Andrew: This session is about how to start a great business idea by using the power of starting with something stupid. The session is led by Richie Norton. He is the author of the “Power of Starting Something Stupid, How to Crush Fear, Make Dreams Happen, and Live without Regret.” I will help facilitate. My name is Andrew Warner. I’m the founder of Mixergy and it’s an honor to have you on here Richie.Richie: It’s an honor to be here. Thanks for having me, Andrew. I’m really excited. It’s going to be fun.

Andrew: So we pulled out a few ideas from your book, here they are that we’ll be talking about today. And walking people through the framework that you’ve outlined in your book. But it happened that a few years back something terrible happened to you that set you on a new path. What was that thing? What happened?

Richie: It was actually a couple of things.

Andrew: Mm-hmm.

Richie: We were living in Hawaii and my brother-in-law, he lived on and off with us for about five years. And, to make a long story short, one day he just didn’t wake up. He passed away in his sleep.

Andrew: Mm-hmm.

Richie: And it was totally unexpected. And this experience literally just crushed us and made us really rethink what is life? We say that life is short and that’s cliche, but even though that’s cliche doesn’t make it any less true, right? And we just started rethinking everything we were doing. Life really is short and we think we’re going to have all this time to do all the things we want to do, when reality for my brother-in-law, it just wasn’t that way.

Andrew: Yeah.

Richie: A few years later, you know, we had our fourth son and we named him Gavin after my brother-in-law, Gavin…

Andrew: Mm-hmm.

Richie: …who had passed away. And this Gavin, he brought so much joy into our lives and he kind of filled the hole that his uncle had left in his own little way. Well, Gavin, over time, he ended up getting cough and we didn’t know what it was. We took him to the doctor and they said he’d be fine. We took him to the doctor again and they said maybe it was something called RSV. It just kept coming and it persisted.
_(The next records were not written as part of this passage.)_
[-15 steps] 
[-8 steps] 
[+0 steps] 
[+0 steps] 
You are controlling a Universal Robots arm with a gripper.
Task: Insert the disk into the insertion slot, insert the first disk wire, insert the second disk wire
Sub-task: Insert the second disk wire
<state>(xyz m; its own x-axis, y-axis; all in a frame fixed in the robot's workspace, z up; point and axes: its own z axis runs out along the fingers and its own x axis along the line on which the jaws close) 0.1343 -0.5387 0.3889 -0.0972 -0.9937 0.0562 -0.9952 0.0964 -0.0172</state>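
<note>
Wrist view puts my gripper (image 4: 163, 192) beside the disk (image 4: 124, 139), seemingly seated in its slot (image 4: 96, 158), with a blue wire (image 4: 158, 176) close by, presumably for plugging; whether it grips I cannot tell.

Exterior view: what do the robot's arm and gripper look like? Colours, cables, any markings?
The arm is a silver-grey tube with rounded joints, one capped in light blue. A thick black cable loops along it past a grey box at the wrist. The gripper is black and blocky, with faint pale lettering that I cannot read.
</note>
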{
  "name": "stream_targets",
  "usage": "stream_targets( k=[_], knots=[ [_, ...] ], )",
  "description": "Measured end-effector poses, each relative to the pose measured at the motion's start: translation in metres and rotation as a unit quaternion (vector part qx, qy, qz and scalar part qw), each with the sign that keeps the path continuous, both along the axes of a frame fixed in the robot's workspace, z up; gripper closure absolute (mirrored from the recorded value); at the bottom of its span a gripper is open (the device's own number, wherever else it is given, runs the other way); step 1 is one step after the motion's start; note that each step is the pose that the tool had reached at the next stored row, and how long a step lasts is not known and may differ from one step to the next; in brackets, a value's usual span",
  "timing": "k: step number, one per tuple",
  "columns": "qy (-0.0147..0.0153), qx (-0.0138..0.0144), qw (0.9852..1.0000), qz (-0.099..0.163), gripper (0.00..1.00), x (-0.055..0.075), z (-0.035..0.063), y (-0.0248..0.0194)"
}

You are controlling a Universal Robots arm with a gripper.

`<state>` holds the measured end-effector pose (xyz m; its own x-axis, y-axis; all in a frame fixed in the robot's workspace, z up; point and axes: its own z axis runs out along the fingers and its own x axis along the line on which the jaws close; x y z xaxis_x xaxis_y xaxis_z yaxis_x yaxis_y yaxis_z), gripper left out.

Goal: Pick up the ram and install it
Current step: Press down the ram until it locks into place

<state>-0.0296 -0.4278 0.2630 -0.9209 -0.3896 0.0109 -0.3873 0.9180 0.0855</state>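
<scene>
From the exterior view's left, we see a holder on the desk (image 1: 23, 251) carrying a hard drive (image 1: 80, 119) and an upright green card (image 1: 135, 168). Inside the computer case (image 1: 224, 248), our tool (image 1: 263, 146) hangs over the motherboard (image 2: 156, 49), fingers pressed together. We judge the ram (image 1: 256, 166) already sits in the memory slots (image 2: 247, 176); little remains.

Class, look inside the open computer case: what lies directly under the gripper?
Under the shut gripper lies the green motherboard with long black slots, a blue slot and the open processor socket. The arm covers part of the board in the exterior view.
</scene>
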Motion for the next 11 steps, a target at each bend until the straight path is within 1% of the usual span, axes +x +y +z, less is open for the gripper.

And we ended up one night going to the hospital real late and we thought we’d be in and out of there. That they’d say, oh, he just has this cough. It’s going go away. They ended up admitting us into the hospital and we were there for quite some time. And after a number of tests, it turned out that he had something called pertussis, which is also known as whooping cough.

Andrew: Ah.

Richie: And, you know, I heard of whooping cough before, but I thought it was something from the past. You know, he had his shots and everything, we thought, was fine. He was a healthy little boy, but now he has this disease. And you never expect this to happen. It’s your worst nightmare.

But, one night the nurse came in and let us know that he probably wouldn’t make it. And we did everything in our power, just loving him and praying and just everything we could. Just hoping and wishing that this wouldn’t be his fate. And I remember my wife and I literally just holding hands over our little baby and promising to each other that we wouldn’t let this experience destroy us. That somehow for him, for his sake, we would make it bring us together.

And, unfortunately, he did end up passing away. And you can’t imagine, like, coming into the world and coming into this hospital with this wonderful baby boy and then leaving empty handed. It was horrifying. And, again, this experience just crushed us to the core. And people sometimes ask, Richie, what did you learn from your brother-in-law passing away? From your son passing away? And I boil it down to this.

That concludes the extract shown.